Contrainte réelle : difficulté à maintenir un rythme de séances en période scolaire. Retour d’expérience : adapter les exercices au quotidien du patient augmente la persévérance et l’efficacité.
- Cas pratique réel présenté : amélioration mesurable de la stéréoscopie après 3 mois de thérapie.
- Contrainte identifiée : accès limité aux orthoptistes dans certaines zones rurales.
- Retour d’expérience factuel : la télé-réadaptation assistée peut être efficace pour certaines étapes du programme.
Insight : chaque parcours est unique ; la réussite dépend autant de l’intervention que de l’organisation du suivi et de l’adhésion du patient et de sa famille.
Ce qu’il faut vérifier avant d’engager un traitement oculaire
Avant toute décision thérapeutique, vérifier trois éléments essentiels : l’origine du strobisme (congénitale ou acquise), l’impact fonctionnel (présence d’amblyopie ou de diplopie) et la stabilité de l’angle de déviation. Un bilan orthoptique complet, une évaluation de la réfraction et, si besoin, une imagerie permettent de définir la stratégie la mieux adaptée.
À retenir :
- Évaluer la réfraction et corriger l’erreur optique avant toute autre intervention.
- Ne pas négliger le dépistage précoce chez l’enfant pour prévenir l’amblyopie.
- Considérer la rééducation orthoptique avant chirurgie lorsque c’est possible.
Insight : un diagnostic précis et un suivi personnalisé maximisent les chances de récupération fonctionnelle et réduisent les risques de récidive.
Comment différencier strobisme (strabisme) et simple mauvais alignement passager?
Le strobisme implique une déviation persistante ou récurrente avec perturbation fonctionnelle. Un mauvais alignement passager est souvent lié à la fatigue ou à une irritation et disparaît ; un bilan orthoptique précise la nature et la constance du décalage.
La chirurgie oculaire guérit-elle définitivement le strobisme?
La chirurgie réaligne les yeux mais n’assure pas toujours une guérison sensorielle complète. Un suivi post-opératoire avec rééducation est souvent nécessaire, et des retouches peuvent être nécessaires si le décalage réapparaît.
La thérapie orthoptique est-elle efficace chez l’adulte?
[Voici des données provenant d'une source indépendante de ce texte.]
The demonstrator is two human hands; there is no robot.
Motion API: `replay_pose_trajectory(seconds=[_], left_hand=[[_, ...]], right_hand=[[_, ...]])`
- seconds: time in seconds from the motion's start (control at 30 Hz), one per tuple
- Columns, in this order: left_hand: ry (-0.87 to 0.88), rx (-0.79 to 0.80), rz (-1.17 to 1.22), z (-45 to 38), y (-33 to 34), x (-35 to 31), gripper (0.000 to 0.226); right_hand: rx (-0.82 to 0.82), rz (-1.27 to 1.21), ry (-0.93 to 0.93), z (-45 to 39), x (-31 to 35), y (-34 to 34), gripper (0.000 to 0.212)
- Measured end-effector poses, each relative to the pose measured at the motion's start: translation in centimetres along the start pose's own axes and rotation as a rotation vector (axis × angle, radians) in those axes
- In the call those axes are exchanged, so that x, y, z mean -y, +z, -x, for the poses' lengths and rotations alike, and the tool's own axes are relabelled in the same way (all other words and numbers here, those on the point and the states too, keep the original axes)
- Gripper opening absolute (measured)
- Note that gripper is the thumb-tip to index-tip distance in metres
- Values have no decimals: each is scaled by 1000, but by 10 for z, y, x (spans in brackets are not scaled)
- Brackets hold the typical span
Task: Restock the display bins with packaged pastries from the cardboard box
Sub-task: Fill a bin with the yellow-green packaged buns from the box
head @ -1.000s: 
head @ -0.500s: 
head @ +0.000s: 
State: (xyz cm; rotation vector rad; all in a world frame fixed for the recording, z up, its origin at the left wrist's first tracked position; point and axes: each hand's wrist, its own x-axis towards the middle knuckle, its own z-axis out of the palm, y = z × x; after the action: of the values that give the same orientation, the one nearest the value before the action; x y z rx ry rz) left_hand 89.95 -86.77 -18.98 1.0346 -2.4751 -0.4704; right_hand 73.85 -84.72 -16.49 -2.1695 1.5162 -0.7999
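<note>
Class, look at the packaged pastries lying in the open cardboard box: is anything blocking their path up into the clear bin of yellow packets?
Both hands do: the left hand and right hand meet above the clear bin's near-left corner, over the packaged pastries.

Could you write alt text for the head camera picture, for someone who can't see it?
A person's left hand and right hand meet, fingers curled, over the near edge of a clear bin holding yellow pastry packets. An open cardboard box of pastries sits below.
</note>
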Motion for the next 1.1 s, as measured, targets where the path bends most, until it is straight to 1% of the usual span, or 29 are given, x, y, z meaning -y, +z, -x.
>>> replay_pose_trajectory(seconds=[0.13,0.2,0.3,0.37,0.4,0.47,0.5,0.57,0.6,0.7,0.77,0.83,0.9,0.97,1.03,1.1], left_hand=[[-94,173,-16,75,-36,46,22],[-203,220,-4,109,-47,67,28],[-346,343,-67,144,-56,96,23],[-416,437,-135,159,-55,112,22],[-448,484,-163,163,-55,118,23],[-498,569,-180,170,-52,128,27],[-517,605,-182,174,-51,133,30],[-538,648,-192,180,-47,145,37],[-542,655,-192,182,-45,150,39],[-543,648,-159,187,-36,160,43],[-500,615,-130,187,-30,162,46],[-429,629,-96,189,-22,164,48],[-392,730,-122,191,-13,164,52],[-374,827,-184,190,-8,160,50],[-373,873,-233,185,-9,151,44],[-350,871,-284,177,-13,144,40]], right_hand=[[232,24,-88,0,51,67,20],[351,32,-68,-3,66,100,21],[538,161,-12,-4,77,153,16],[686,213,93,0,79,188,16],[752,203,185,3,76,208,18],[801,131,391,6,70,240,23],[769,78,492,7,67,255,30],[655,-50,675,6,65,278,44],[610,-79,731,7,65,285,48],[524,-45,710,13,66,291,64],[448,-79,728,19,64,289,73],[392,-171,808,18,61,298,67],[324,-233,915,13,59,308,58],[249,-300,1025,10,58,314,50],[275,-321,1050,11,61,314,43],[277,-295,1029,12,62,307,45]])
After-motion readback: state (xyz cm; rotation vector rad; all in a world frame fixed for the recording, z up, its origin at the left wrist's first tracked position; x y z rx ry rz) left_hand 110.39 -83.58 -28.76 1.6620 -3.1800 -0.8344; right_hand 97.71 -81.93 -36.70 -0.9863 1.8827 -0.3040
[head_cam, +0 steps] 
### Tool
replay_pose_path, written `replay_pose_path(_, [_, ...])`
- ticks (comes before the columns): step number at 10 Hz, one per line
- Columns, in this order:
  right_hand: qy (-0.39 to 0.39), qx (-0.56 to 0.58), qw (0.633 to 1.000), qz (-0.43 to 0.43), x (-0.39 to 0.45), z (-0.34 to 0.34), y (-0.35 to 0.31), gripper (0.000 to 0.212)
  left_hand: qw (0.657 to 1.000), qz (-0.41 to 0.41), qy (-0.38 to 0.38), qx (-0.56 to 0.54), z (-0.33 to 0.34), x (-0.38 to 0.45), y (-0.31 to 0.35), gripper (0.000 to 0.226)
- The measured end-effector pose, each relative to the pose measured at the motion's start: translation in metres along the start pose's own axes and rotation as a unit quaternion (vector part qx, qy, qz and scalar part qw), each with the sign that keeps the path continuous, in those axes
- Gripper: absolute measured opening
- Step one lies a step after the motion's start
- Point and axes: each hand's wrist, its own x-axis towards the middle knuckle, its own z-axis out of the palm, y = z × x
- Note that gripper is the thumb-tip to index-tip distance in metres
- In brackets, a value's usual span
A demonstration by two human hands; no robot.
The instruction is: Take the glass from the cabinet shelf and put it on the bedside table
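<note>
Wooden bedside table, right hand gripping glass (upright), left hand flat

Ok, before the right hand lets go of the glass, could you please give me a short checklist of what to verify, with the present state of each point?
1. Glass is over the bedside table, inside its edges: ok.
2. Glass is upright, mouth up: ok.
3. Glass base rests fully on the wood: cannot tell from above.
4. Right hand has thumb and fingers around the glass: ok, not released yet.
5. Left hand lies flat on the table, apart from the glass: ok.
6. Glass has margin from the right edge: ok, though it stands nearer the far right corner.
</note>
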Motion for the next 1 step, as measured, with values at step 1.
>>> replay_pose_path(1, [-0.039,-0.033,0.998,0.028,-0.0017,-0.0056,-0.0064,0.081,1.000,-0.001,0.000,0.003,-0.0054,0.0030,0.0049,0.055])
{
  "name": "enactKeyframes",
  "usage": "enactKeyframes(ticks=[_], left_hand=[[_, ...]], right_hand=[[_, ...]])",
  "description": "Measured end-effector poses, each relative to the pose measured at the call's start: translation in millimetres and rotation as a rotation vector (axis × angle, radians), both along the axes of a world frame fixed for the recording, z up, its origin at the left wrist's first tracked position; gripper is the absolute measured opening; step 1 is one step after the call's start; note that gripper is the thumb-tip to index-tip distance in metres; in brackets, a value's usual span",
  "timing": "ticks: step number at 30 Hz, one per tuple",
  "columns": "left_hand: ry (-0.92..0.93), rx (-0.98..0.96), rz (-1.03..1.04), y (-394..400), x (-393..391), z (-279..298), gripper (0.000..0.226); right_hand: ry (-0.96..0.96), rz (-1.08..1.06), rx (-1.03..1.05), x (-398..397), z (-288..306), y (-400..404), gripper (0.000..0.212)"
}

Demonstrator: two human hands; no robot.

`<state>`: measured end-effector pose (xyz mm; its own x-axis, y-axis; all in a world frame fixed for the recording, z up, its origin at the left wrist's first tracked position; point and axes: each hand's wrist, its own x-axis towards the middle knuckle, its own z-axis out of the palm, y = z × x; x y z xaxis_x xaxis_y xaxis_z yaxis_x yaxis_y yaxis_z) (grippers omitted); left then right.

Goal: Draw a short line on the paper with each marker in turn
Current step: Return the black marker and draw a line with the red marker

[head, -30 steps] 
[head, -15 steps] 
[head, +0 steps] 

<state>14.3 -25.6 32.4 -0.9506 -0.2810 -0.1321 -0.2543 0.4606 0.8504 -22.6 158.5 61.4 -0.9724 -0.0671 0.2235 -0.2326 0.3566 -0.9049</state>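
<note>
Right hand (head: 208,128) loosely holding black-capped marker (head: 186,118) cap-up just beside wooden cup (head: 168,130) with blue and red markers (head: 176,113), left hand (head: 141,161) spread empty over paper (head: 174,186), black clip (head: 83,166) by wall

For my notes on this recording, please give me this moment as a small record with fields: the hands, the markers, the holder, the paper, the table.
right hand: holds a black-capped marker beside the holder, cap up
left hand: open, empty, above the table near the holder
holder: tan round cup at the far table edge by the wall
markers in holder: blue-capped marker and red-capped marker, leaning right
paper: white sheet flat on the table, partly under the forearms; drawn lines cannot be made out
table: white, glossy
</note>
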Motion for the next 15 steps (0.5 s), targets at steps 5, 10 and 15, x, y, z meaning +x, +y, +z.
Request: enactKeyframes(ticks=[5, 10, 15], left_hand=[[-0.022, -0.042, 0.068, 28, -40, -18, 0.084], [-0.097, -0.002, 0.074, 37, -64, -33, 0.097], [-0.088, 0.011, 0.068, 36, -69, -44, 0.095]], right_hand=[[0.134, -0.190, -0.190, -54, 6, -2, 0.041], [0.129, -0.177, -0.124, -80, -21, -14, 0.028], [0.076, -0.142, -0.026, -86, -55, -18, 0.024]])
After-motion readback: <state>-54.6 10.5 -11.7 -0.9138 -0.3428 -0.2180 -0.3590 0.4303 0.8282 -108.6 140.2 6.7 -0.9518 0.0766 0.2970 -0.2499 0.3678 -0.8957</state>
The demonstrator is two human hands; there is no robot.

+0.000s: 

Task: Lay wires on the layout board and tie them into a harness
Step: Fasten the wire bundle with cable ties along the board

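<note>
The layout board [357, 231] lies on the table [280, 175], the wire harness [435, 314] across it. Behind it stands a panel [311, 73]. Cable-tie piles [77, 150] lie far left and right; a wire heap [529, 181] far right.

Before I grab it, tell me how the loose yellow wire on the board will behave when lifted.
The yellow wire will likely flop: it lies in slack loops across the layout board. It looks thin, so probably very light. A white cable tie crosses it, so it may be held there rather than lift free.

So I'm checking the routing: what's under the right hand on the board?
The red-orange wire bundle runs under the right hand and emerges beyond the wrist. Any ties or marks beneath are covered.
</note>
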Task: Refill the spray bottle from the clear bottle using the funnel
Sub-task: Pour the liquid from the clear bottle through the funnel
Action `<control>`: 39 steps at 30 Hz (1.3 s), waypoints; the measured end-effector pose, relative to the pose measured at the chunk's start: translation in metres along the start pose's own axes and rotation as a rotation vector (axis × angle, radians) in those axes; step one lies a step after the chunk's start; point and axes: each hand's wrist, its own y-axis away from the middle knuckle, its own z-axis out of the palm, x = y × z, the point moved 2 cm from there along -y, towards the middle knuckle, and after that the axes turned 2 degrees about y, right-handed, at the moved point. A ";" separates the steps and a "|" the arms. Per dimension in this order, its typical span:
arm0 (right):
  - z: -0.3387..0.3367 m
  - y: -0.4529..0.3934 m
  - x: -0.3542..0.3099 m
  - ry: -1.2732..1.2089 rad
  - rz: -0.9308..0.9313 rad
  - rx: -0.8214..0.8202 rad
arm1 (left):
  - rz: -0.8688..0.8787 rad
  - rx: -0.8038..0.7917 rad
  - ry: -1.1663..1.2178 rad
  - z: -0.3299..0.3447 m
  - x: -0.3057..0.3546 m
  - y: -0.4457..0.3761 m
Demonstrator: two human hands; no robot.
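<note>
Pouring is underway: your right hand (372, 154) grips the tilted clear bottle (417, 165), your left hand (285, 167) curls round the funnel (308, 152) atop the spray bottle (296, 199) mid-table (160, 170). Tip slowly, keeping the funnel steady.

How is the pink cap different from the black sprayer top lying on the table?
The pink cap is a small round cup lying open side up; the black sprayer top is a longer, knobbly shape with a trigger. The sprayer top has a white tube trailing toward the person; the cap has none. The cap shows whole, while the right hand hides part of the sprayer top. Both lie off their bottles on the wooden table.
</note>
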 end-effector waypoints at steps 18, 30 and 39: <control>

La rééducation peut améliorer la coordination et réduire la gêne, mais la récupération sensorielle est plus limitée qu’à l’enfance. Les adultes bénéficient cependant d’un meilleur apprentissage compensatoire et de solutions optiques comme les prismes.
Quand faut-il consulter en urgence?
En cas d’apparition soudaine de diplopie, de douleur oculaire importante ou de signes neurologiques associés (maux de tête intenses, faiblesse musculaire), consulter en urgence pour éliminer une cause grave.
Le strobisme est-il héréditaire?
Il existe une prédisposition familiale. Un antécédent de strabisme dans la famille augmente le risque chez l’enfant, d’où l’importance d’un dépistage précoce si des proches sont concernés.